Ik verborg niets voor U.
Ik vertelde U alles wat ik verkeerd had gedaan.
Toen vergaf U het mij en U deed mijn schuld weg.
6 Iedereen die van U houdt,
moet naar U toe gaan zolang U Zich nog wil laten vinden.
Zelfs als rampen als een golf over hen heen slaan,
zal hun niets gebeuren.
7 Bij U kan ik me verbergen.
U beschermt me in gevaar.
Ik ben zó blij, dat ik voor U wil zingen.
Want U heeft mij bevrijd.
Inleiding
1 Deze brief is van Paulus, Silvanus (= Silas[a]) en Timoteüs. Wij doen de groeten aan de gemeente in Tessalonika die gelooft in God de Vader en in de Heer Jezus Christus.[b] 2 Ik bid dat God de Vader in alles goed voor jullie zal zijn. En dat jullie vol zullen zijn van de vrede van God de Vader en van de Heer Jezus Christus.
Het geloof en de liefde van de gelovigen in Tessalonika
3 Wij danken God altijd voor jullie, broeders en zusters. We danken Hem omdat jullie geloof snel groeit en omdat jullie liefde voor elkaar steeds sterker wordt. 4 Daarom zeggen we prijzende dingen over jullie tegen de andere gemeenten van God. Want jullie houden vast aan het geloof, ook al worden jullie heel erg vervolgd.

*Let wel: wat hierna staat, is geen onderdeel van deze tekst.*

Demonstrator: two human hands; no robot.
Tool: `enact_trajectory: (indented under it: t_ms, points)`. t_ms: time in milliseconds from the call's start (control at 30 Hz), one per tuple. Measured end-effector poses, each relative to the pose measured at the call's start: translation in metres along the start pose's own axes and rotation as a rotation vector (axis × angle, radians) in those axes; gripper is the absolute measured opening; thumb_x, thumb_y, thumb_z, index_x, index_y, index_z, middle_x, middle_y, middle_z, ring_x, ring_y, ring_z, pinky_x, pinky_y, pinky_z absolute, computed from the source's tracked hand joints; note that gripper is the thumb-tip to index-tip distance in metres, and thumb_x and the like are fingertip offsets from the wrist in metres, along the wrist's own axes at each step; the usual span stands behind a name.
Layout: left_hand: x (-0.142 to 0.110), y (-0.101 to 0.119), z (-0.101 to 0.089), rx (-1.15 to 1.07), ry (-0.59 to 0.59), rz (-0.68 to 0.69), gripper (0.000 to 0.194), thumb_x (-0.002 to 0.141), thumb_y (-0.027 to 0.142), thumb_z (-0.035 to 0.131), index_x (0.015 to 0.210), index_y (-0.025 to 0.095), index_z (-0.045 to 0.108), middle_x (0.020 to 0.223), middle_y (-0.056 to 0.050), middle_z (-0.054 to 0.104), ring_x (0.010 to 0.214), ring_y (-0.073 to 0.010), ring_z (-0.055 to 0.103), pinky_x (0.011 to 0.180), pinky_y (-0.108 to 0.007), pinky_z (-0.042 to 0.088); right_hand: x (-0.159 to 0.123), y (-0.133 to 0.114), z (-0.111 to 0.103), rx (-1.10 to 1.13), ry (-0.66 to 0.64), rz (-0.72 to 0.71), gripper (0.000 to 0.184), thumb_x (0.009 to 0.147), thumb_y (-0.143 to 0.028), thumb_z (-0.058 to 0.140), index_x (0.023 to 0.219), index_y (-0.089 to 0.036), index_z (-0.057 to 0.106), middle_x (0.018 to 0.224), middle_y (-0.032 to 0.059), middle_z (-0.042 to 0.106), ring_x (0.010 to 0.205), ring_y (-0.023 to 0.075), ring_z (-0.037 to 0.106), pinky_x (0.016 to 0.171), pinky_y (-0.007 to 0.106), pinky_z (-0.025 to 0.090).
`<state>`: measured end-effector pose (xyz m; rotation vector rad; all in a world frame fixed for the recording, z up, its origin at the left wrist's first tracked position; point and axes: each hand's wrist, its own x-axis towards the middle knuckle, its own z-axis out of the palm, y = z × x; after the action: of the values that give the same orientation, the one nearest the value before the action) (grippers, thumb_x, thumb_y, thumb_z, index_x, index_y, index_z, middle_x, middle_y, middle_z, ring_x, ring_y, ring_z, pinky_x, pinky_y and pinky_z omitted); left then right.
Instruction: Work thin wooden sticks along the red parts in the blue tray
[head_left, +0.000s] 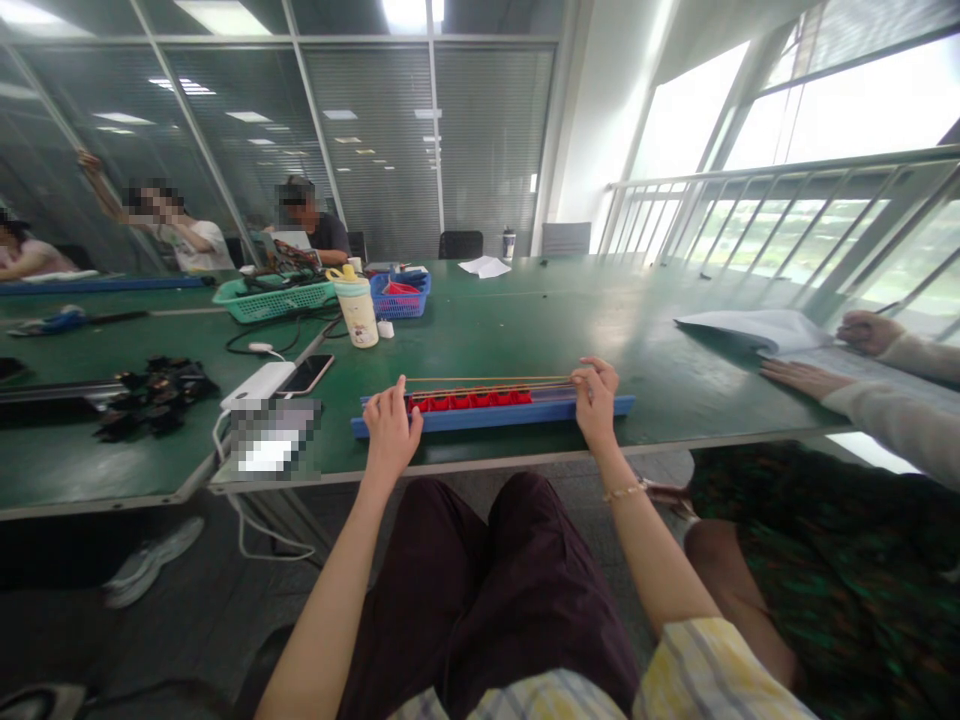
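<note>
A long blue channel-shaped bar (487, 416) lies along the table's near edge, with a row of several red pieces (472, 399) inside it. Thin orange cord (491, 380) runs in strands above the red pieces, stretched between my two hands. My left hand (391, 425) is closed at the bar's left end, its raised index finger holding the cord. Near the right end, my right hand (596, 400) pinches the other end of the cord between thumb and fingers. The exact grip of each fingertip is too small to make out.
A cream bottle (358, 312), green basket (274, 298) and blue basket (401, 294) stand beyond. Left of me lie a phone (307, 374) and a white power bank (259, 384) with cables. At right, another person's hands (810, 382) rest by papers (757, 325). Others sit across the table.
</note>
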<state>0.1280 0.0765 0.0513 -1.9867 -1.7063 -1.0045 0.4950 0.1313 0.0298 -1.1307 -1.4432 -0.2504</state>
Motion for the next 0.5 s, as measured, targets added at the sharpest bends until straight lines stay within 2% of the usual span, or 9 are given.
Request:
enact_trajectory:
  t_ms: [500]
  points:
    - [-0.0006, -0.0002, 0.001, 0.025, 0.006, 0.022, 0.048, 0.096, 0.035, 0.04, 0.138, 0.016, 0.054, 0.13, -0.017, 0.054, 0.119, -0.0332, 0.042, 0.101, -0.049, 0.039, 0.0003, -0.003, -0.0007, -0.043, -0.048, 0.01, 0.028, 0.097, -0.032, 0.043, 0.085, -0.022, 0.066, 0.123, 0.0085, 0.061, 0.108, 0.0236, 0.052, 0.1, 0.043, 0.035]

11 Daarom bidden we ook aldoor voor jullie dat God jullie zal goedkeuren voor de taak die Hij je wil geven. We bidden ook dat Hij jullie zijn kracht zal geven voor alles wat Hij wil dat jullie voor Hem doen. En dat Hij in alles goed voor jullie zal zijn. 12 Dan zal onze Heer Jezus worden geprezen, omdat Hij zichtbaar is in jullie. En júllie zullen worden geprezen omdat jullie één zijn met Hem, door de liefdevolle goedheid van God en van de Heer Jezus Christus.
Jezus op bezoek bij Zacheüs
19 Jezus kwam Jericho binnen en liep door de stad. 2 Daar woonde Zacheüs, het hoofd van de belasting-ontvangers. Hij was heel rijk. 3 Hij probeerde te zien wie Jezus was. Maar dat lukte niet, want hij was klein en er waren te veel mensen. 4 Daarom liep hij hard vooruit en klom in een vijgenboom die op een plek stond waar Jezus voorbij zou komen. Dan zou hij Jezus kunnen zien.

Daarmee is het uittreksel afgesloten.